** EXERCISE DESCRIPTION **
Tally every line below where "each" appears, then report the total alone.

BEGIN

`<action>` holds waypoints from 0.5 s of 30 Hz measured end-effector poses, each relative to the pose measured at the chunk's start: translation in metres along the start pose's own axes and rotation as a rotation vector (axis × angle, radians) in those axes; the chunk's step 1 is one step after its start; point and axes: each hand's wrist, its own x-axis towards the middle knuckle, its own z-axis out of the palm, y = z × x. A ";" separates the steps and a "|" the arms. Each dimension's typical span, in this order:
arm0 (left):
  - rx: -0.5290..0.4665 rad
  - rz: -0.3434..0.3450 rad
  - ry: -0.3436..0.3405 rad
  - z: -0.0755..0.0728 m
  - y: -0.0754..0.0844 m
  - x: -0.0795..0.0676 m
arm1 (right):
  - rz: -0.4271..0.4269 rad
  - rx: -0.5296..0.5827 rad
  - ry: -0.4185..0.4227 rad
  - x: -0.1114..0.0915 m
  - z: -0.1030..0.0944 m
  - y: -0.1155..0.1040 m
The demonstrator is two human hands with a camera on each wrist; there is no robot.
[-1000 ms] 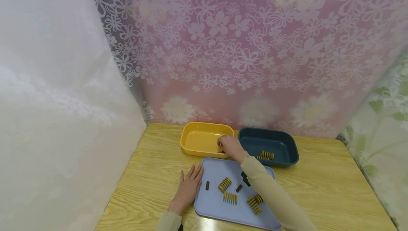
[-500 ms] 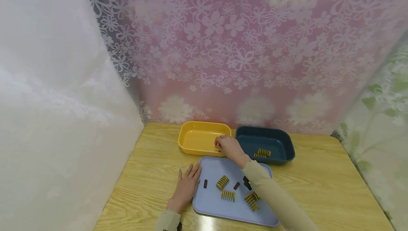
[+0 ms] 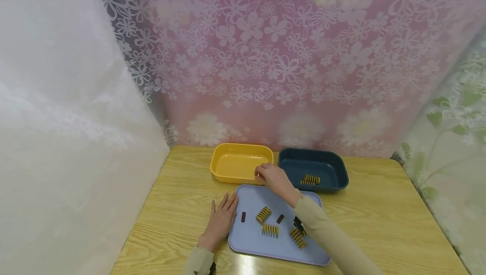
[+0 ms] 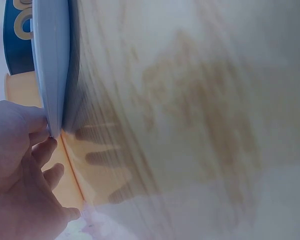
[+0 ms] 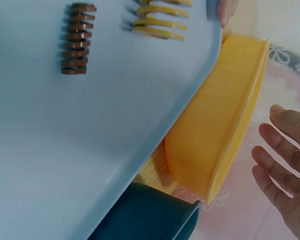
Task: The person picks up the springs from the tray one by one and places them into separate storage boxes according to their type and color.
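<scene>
My right hand (image 3: 276,179) hovers over the front right corner of the yellow bin (image 3: 220,175). In the right wrist view its fingers (image 5: 277,142) are loosely bent with nothing between them. My left hand (image 3: 220,223) lies beside the blue tray (image 3: 258,246), its spread fingers touching the left edge. On the tray are a brown spring (image 3: 243,217) near that edge, a second brown spring (image 3: 280,219), and larger yellow springs: one tilted (image 3: 263,214), one below it (image 3: 270,230), another farther right (image 3: 298,238). My right sleeve covers the tray's right side.
A dark blue bin (image 3: 334,188) stands right of the yellow one, holding yellow springs (image 3: 312,179). Both bins sit behind the tray on a wooden table (image 3: 379,216). A pink floral curtain (image 3: 243,114) hangs directly behind, a white sheet (image 3: 76,140) on the left.
A dark piece showing under my right fingertips a second ago is no longer there. The right hand has drawn slightly toward the front; the left hand stays. The head view has shifted a little.
</scene>
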 end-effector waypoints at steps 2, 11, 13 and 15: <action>-0.001 -0.003 -0.003 0.000 0.000 0.000 | -0.018 0.027 -0.008 -0.004 -0.003 -0.003; 0.006 -0.015 -0.020 0.002 0.000 0.001 | -0.108 0.093 -0.108 -0.032 -0.005 -0.014; 0.012 -0.016 -0.022 0.001 0.001 0.001 | -0.130 0.104 -0.134 -0.038 -0.004 -0.017; 0.010 -0.017 -0.023 0.001 0.001 0.001 | -0.148 0.115 -0.162 -0.045 -0.003 -0.020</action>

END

** TASK RESULT **
2